Про Илью – снова ни слова. Не потому что забыла. А потому что некоторые вещи не записывают – они и так остаются.
Пометки на полях
После той встречи они не договаривались о новых. Не ждали, не искали. Но их маршруты совпадали чаще, чем это бывает случайно. За этот месяц, с конца января до последних чисел февраля, они пересекались то на ступенях библиотеки, когда зимние сумерки рано накрывали переулок, то у знакомого ларька на углу, где пахло жженым сахаром и горячим тестом. Иногда проходила целая неделя – гимназия, уроки, домашние дела, – и они не виделись вовсе. А иногда встречались дважды, будто город сам сталкивал их на одних и тех же улицах.
Но при встрече они никогда не притворялись, что не заметили друг друга.
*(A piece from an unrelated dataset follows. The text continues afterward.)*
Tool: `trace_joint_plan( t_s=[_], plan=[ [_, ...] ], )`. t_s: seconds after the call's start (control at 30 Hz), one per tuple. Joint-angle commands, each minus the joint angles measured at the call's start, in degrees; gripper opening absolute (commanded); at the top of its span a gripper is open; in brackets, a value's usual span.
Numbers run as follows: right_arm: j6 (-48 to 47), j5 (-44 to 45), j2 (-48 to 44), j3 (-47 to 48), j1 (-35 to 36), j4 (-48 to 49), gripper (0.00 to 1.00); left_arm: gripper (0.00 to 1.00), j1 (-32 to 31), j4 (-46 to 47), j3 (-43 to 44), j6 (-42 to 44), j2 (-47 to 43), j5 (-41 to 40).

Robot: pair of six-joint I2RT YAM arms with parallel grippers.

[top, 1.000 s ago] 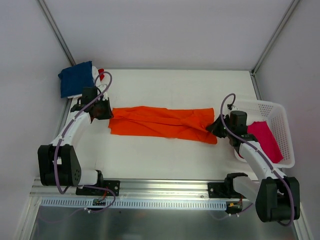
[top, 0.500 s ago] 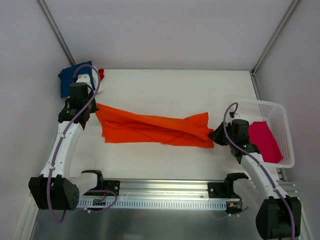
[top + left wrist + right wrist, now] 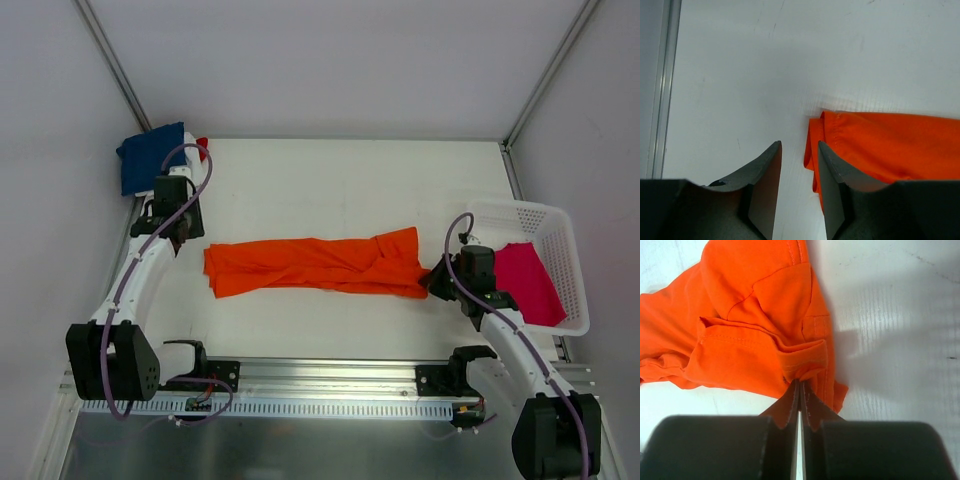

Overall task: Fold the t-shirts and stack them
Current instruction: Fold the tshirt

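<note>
Right end effector (image 3: pixel 799 385) is pinching the right hem of the orange t-shirt (image 3: pixel 755 315); left end effector (image 3: pixel 799 150) is hovering narrowly parted, empty, beside its left end.

1. Bright orange cloth t-shirt (image 3: pixel 890 145): in the left wrist view it runs off the right edge, and its lower part is covered by a dark finger (image 3: pixel 832 190) of the left gripper (image 3: pixel 799 145).
2. In the right wrist view the same garment is cut by the top and left edges. Its hem vanishes between the pressed-together fingers of the right gripper (image 3: pixel 799 385), so the depth of the grip cannot be told.
3. Red cloth (image 3: pixel 203 148): only a sliver shows beside the navy blue folded t-shirt (image 3: pixel 150 158), too small to identify.
4. Magenta-pink cloth t-shirt (image 3: pixel 530 282): its near edge is covered by the right arm and the rim of the white plastic lattice basket (image 3: pixel 560 225). Whether it is folded cannot be told.
</note>
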Motion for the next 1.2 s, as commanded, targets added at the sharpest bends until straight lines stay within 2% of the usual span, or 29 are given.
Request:
trace_joint_plan(
  t_s=[0.0, 0.17, 0.23, 0.27, 0.33, 0.37, 0.47, 0.5, 0.57, 0.67, 0.73, 0.83, 0.87, 1.03, 1.1, 1.17],
  plan=[
    [-0.7, 1.1, -3.5, 2.0, 0.1, -3.0, 0.01, 0.36, -0.1, -0.2, 1.5, 0.8, -3.4, -0.6],
    [-0.4, 0.3, -8.7, 2.8, 0.1, -8.7, 0.01, 0.32, -0.1, -0.2, 2.3, -0.4, -3.3, 2.8],
    [-0.4, 0.6, -11.9, 3.3, 0.2, -11.3, 0.10, 0.31, -0.1, 0.5, 1.9, -0.7, -4.6, 3.6],
    [-0.6, 1.2, -13.1, 4.2, 0.2, -14.2, 0.33, 0.31, -0.1, 1.2, 1.8, -0.8, -5.2, 4.8],
    [-0.6, 3.1, -16.4, 6.2, 0.4, -18.3, 0.65, 0.32, -0.1, 3.5, 2.6, -1.2, -7.1, 10.0],
    [-0.8, 3.6, -17.2, 9.4, 0.4, -19.5, 0.99, 0.34, 0.0, 4.4, 3.0, -1.9, -7.7, 12.2],
    [-2.3, 4.4, -16.4, 15.7, 0.4, -24.4, 1.00, 0.41, -0.1, 7.7, 6.1, -3.6, -8.2, 25.6],
    [-2.8, 4.5, -15.5, 19.9, 0.4, -26.9, 0.99, 0.43, -0.1, 8.0, 8.7, -3.9, -6.6, 34.0],
    [-2.8, 4.3, -13.3, 23.7, 0.5, -28.3, 1.00, 0.47, 0.0, 8.2, 11.6, -4.8, -3.9, 43.1],
    [-1.5, 2.8, -13.3, 23.7, 1.0, -26.8, 0.99, 0.50, -4.1, 8.3, 15.9, -5.8, 1.7, 52.7],
    [-0.1, 2.4, -14.4, 22.4, 1.7, -25.3, 0.99, 0.50, -9.0, 8.4, 19.3, -5.9, 7.4, 54.3],
    [0.6, 2.3, -16.2, 21.0, 2.5, -25.5, 1.00, 0.49, -15.0, 8.4, 24.3, -6.3, 16.5, 62.0],
    [0.6, 2.5, -16.6, 20.9, 2.6, -26.2, 0.99, 0.48, -16.4, 8.3, 25.8, -6.3, 19.2, 67.5],
    [0.5, 4.5, -22.0, 19.2, 3.0, -30.7, 0.99, 0.45, -25.7, 6.8, 37.0, -8.8, 37.9, 78.6],
    [0.7, 4.8, -24.6, 18.4, 3.0, -31.9, 0.94, 0.39, -28.7, 6.8, 41.8, -9.7, 45.9, 84.2],
    [1.0, 5.1, -25.9, 17.5, 2.9, -32.8, 0.85, 0.33, -33.5, 6.6, 44.7, -10.6, 50.3, 86.0]
  ],
)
Не отводили глаз. Просто кивали, и этого короткого знака хватало, чтобы замедлить шаг и остановиться.
Эти встречи не были громкими событиями. Они стали короткими передышками – временем, когда можно было просто идти рядом с теми, кто понимал тебя без долгих расспросов.
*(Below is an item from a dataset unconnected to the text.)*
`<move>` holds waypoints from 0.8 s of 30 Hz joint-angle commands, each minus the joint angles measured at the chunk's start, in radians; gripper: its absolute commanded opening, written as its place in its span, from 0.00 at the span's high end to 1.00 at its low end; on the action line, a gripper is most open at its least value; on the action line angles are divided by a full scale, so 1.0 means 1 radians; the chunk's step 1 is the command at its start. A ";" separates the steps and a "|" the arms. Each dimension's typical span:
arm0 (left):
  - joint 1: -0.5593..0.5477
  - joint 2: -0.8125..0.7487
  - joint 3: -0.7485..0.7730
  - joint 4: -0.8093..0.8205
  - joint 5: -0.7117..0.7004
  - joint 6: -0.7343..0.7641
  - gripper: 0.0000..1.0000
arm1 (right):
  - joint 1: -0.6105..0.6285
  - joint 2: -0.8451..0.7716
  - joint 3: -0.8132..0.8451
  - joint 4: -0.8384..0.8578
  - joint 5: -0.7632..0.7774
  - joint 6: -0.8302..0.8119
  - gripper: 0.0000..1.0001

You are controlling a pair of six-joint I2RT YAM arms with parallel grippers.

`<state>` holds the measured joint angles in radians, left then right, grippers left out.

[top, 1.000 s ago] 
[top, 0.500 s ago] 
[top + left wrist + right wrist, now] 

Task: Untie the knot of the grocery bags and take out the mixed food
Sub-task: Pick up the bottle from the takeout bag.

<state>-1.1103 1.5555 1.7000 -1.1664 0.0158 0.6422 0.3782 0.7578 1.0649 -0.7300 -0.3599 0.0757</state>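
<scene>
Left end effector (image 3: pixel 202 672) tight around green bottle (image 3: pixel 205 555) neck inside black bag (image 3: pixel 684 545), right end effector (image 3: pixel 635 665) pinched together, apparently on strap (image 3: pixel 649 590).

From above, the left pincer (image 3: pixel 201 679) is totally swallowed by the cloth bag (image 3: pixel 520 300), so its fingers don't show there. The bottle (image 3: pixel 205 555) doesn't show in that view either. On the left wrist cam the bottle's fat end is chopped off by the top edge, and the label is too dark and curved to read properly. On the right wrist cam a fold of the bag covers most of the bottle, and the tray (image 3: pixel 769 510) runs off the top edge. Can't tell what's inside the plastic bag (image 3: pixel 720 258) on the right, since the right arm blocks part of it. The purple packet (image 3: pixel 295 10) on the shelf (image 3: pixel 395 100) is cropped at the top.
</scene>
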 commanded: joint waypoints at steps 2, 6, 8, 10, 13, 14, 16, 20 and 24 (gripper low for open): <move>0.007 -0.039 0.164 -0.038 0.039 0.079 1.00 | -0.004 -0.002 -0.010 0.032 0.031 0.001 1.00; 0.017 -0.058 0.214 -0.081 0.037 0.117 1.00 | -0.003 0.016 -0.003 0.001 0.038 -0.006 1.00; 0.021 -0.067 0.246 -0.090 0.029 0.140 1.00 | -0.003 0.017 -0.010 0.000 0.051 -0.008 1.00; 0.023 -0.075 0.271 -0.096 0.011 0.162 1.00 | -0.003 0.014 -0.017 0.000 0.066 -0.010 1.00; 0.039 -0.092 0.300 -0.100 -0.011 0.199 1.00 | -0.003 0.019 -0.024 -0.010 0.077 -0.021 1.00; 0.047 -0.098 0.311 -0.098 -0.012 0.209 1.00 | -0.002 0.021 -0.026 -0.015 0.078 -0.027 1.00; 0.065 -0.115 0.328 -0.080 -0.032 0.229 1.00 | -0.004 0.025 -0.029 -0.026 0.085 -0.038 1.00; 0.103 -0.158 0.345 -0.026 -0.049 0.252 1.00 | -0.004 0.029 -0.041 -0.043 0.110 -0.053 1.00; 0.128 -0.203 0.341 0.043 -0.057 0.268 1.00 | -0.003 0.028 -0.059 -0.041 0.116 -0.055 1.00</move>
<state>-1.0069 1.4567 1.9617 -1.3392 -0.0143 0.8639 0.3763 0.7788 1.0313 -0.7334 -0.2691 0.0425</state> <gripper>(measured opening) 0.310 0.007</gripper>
Иногда они гуляли по Пречистенскому бульвару, где с облетевших лип свисали клочья инея. Иногда пили «пятачковый» чай из толстых стаканов в подстаканниках – чуть сладковатый, обжигающий. Важен был не вкус, а сам ритуал: можно позволить себе эту малость, постоять вот так, вместе, пока мир оставался холодным.
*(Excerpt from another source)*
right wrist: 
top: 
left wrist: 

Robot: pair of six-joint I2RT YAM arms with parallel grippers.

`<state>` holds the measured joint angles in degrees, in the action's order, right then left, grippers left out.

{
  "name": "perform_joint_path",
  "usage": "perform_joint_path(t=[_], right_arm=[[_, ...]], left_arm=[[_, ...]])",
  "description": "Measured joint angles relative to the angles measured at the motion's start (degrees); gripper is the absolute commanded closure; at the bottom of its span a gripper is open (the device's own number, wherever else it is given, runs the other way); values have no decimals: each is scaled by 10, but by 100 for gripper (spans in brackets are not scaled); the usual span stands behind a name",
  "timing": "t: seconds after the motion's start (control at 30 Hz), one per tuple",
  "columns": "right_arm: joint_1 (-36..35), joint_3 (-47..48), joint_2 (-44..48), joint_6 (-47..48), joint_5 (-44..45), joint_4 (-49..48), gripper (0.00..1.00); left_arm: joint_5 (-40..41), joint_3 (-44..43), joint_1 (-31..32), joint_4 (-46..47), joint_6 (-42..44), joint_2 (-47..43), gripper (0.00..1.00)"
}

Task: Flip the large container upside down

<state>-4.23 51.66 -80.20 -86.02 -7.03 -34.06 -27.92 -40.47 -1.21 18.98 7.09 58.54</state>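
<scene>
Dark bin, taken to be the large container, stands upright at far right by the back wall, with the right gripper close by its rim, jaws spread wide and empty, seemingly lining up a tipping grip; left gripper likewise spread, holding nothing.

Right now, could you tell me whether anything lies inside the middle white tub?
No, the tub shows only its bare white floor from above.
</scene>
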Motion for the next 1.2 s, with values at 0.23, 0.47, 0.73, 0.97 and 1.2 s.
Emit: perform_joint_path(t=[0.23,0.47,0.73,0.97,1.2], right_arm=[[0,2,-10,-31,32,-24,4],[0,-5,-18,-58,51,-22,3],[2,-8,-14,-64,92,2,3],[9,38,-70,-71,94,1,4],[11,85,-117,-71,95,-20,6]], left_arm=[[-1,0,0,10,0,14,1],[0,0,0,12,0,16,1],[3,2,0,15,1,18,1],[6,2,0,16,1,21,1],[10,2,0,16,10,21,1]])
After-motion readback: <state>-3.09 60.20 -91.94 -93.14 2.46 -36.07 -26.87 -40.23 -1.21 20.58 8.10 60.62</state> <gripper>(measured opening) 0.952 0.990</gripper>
В одно из воскресений они нарочно пошли к Храму Христа Спасителя – не молиться, а слушать. Они знали, что в это время там поет знаменитый соборный хор. Никто из них не искал в этих стенах утешения. Вера сомневалась в догматах, Илья искал устройство мира в формулах, а Сережа просто любил все яркое и торжественное. Но когда из тяжелых дверей на паперть вырывался мощный, звенящий поток мужских голосов, поднимавшийся к куполам, они замирали на площади. Они не крестились, а просто слушали. Это была музыка, которую город давал даром, и они принимали ее – не как молитву, а как чистую красоту.